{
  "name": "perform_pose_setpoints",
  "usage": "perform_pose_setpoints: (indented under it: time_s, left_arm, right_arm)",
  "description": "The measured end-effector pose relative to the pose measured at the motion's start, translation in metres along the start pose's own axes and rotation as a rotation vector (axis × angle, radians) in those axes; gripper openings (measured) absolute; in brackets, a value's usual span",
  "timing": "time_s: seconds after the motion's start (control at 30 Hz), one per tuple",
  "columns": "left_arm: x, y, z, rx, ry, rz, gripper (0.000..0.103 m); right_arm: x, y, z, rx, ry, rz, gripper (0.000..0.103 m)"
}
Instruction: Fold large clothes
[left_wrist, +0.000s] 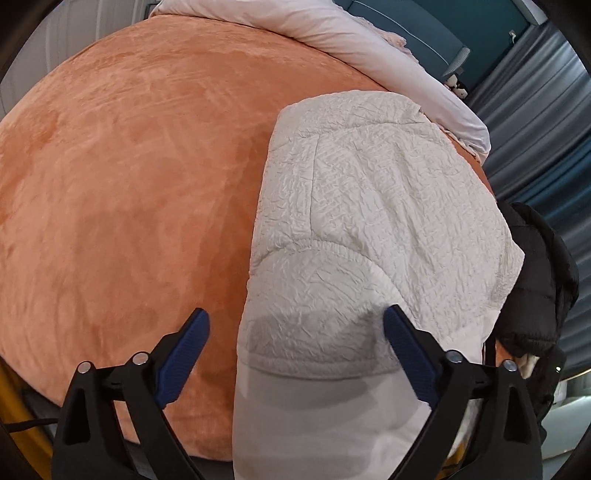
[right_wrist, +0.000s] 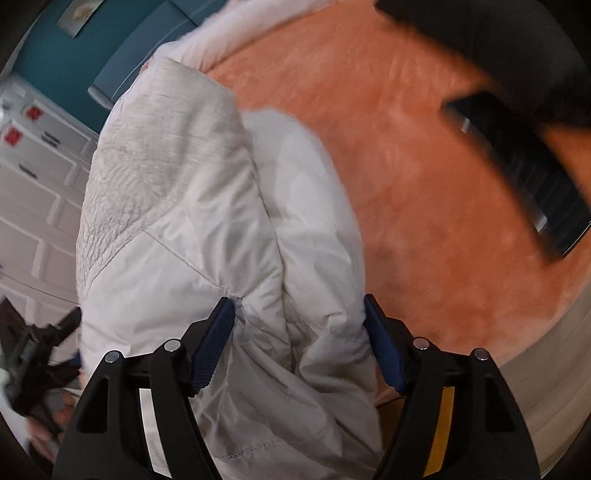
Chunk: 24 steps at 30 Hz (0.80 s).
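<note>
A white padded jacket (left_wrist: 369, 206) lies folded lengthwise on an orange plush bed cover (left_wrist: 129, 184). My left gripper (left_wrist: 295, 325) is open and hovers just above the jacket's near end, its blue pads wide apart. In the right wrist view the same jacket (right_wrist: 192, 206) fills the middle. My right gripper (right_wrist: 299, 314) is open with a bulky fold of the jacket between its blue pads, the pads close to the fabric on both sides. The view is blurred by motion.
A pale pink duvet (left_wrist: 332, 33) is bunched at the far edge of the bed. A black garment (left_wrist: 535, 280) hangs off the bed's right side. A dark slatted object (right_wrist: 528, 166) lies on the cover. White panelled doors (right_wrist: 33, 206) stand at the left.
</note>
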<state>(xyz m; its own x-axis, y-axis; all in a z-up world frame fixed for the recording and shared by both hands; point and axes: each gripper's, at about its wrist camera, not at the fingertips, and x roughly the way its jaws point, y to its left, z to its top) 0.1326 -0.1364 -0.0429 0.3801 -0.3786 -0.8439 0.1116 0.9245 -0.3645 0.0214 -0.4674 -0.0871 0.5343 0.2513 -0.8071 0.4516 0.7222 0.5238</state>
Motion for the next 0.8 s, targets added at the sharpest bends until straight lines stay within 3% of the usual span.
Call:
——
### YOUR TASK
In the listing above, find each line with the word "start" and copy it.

### WRITTEN ANSWER
  "description": "The measured end-effector pose relative to the pose measured at the motion's start, translation in metres along the start pose's own axes and rotation as a rotation vector (axis × angle, radians) in those axes; gripper openings (measured) absolute; in brackets, a value's usual span",
  "timing": "time_s: seconds after the motion's start (control at 30 Hz), one per tuple",

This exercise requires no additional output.